──────── Data provided
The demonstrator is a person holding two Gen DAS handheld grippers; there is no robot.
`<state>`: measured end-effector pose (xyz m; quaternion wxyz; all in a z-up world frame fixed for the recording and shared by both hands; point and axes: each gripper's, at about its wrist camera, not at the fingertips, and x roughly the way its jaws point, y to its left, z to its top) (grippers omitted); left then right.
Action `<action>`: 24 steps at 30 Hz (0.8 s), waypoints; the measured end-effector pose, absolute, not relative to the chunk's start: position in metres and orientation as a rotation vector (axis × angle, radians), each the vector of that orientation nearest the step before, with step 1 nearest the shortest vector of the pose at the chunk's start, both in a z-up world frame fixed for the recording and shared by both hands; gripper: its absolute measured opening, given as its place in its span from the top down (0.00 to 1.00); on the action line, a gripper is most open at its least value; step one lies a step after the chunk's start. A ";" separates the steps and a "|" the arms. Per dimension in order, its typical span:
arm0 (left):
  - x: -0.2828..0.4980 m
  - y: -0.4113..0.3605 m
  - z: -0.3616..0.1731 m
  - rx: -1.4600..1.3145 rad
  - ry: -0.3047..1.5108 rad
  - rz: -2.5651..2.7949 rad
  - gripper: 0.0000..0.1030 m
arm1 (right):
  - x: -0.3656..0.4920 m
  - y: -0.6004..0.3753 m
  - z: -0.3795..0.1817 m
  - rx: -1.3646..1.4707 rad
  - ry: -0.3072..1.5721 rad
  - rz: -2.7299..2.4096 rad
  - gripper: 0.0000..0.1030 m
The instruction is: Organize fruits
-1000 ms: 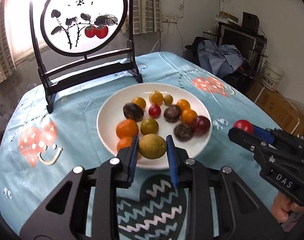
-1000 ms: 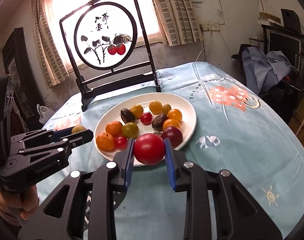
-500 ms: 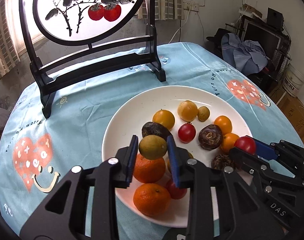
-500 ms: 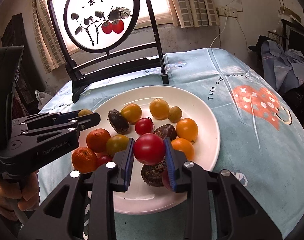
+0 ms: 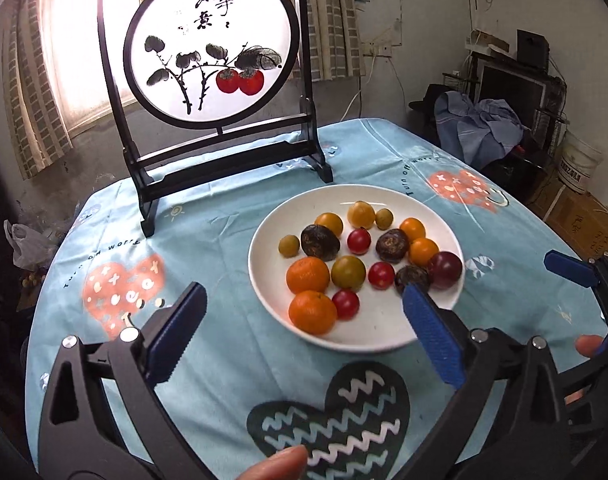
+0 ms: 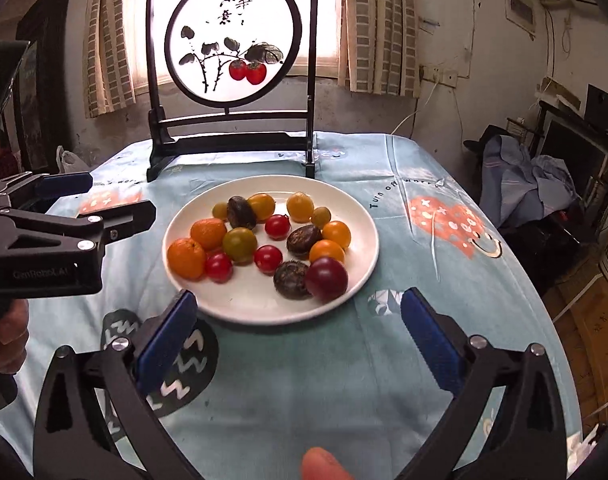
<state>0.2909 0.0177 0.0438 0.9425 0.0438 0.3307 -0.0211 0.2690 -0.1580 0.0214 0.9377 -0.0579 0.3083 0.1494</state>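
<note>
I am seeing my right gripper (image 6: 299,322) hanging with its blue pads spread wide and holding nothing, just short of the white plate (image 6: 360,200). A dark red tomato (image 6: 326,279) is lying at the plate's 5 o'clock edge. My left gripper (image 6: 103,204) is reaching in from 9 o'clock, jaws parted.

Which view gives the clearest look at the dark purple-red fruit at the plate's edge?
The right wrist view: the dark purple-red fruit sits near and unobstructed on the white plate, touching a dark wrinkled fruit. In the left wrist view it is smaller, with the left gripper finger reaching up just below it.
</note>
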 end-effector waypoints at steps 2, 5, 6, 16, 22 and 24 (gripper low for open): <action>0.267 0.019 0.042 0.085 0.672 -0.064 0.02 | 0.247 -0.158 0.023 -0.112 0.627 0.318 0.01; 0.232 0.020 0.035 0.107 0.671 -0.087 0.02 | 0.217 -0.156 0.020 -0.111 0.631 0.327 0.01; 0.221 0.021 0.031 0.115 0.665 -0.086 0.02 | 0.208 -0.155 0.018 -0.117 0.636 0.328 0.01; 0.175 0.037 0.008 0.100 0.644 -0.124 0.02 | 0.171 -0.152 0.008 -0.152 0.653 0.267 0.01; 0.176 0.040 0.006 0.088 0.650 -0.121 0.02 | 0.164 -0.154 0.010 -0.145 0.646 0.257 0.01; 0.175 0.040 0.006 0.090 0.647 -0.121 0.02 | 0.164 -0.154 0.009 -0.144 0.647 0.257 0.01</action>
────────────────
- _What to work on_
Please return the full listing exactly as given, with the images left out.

- _Exercise response_
The demonstrator is a person holding two Gen DAS handheld grippers; there is no robot.
`<state>`: measured end-effector pose (xyz m; quaternion wxyz; all in a z-up world frame fixed for the recording and shared by both hands; point and axes: each gripper's, at about its wrist camera, not at the fingertips, and x roughly the way its jaws point, y to its left, z to its top) (grippers omitted); left then right.
Action `<action>`: 24 steps at 30 Hz (0.8 s), waypoints; the measured end-effector pose, absolute, not relative to the chunk's start: position in metres and orientation as a rotation vector (axis × angle, radians), each the vector of that orientation nearest the step before, with step 1 nearest the shortest vector of the pose at the chunk's start, both in a z-up world frame fixed for the recording and shared by both hands; gripper: its absolute measured opening, given as its place in its span from the top down (0.00 to 1.00); on the action line, a gripper is most open at its least value; step one lies a step after the chunk's start. A ";" separates the steps and a "|" the arms. Per dimension in order, its typical span:
arm0 (left):
  - x: -0.2828..0.4980 m
  - y: -0.4113..0.3605 m
  - z: -0.3616..0.1731 m
  - rx: -1.4600..1.3145 rad
  - ry: -0.3047..1.5108 rad
  - rz: -2.5651..2.7949 rad
  - gripper: 0.0000..0.1030 m
arm1 (right):
  - x: -0.3656..0.4920 m
  - y: -0.6004..0.3753 m
  - z: -0.3795..0.1817 m
  - rx: -1.3646..1.4707 rad
  - ry: -0.3072..1.5721 rad
  - rz: -2.7299..2.4096 rad
  - gripper: 0.0000..0.1030 m
The instruction is: Organize fruits
-1000 ms: 
-1000 ms: 
-500 ms: 
-500 ms: 
+0 ms: 
+0 ms: 
<state>0.2909 0.0177 0.0438 0.9425 0.0438 0.3307 -0.0211 0.2690 -0.1580 0.0214 0.9377 -0.0579 0.3083 0.1494</state>
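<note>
I am seeing my right gripper (image 6: 299,322) hanging with its blue pads spread wide and holding nothing, just short of the white plate (image 6: 360,200). A dark red tomato (image 6: 326,279) is lying at the plate's 5 o'clock edge. My left gripper (image 6: 103,204) is reaching in from 9 o'clock, jaws parted.

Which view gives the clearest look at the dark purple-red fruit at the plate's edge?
The right wrist view: the dark purple-red fruit sits near and unobstructed on the white plate, touching a dark wrinkled fruit. In the left wrist view it is smaller, with the left gripper finger reaching up just below it.
</note>
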 end-effector waypoints at steps 2, 5, 6, 16, 22 and 24 (gripper low for open): <action>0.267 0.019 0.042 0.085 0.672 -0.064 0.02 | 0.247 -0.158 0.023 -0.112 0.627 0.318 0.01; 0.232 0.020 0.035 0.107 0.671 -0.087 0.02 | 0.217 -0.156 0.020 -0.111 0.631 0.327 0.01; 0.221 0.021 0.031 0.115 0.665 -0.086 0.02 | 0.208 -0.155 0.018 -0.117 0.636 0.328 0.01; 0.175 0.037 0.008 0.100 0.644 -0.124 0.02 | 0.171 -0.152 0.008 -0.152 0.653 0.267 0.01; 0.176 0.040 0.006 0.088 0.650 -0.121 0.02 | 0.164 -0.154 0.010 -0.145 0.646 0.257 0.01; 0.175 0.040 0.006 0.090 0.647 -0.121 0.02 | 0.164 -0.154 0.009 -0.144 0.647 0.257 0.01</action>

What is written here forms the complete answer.